--- Material provided ---

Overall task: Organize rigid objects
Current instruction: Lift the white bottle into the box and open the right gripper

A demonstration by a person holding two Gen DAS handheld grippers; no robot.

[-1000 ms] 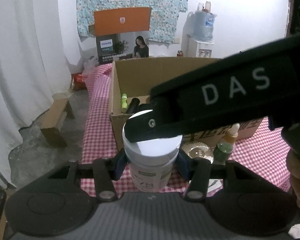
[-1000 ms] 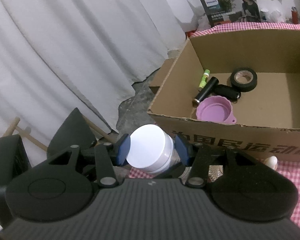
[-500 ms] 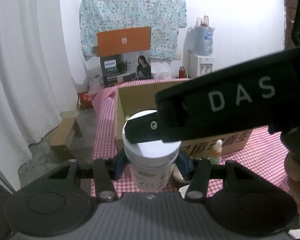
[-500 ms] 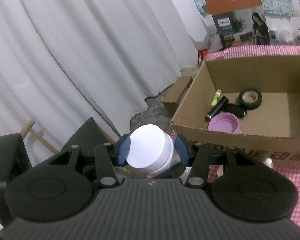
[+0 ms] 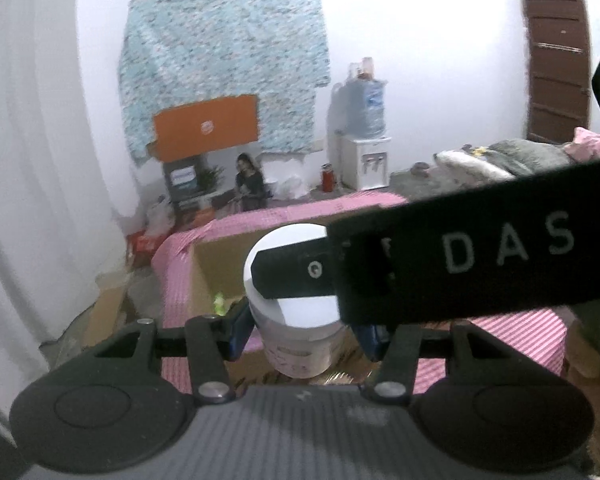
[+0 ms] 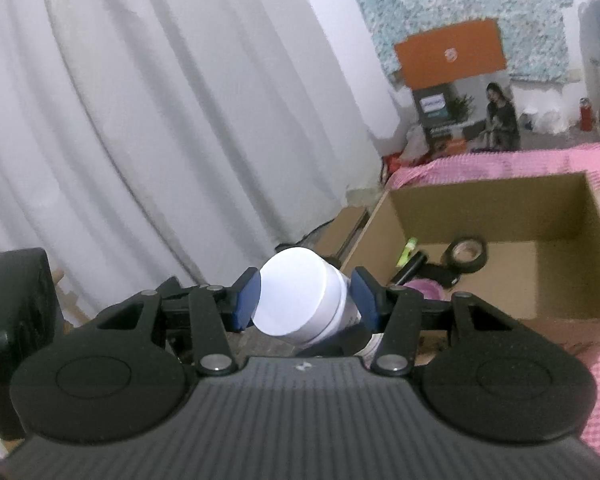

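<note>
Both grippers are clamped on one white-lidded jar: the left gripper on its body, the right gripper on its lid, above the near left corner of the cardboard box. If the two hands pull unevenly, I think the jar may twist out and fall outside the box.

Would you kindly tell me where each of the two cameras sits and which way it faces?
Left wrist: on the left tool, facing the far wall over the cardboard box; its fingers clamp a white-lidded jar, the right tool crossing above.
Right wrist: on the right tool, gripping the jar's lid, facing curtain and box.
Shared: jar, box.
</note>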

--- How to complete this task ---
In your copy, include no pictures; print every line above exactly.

--- Expected answer ---
Overall task: Organize rigid objects
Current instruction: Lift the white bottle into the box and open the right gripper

A demonstration by a person holding two Gen DAS handheld grippers; no robot.

[-1000 ms] 
[-1000 ms] 
[-500 ms] 
[-500 ms] 
[+0 ms] 
[+0 ms] 

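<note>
Both grippers are clamped on one white-lidded jar: the left gripper on its body, the right gripper on its lid, above the near left corner of the cardboard box. If the two hands pull unevenly, I think the jar may twist out and fall outside the box.

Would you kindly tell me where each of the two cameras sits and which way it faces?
Left wrist: on the left tool, facing the far wall over the cardboard box; its fingers clamp a white-lidded jar, the right tool crossing above.
Right wrist: on the right tool, gripping the jar's lid, facing curtain and box.
Shared: jar, box.
</note>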

The exercise requires nothing more than what has been given.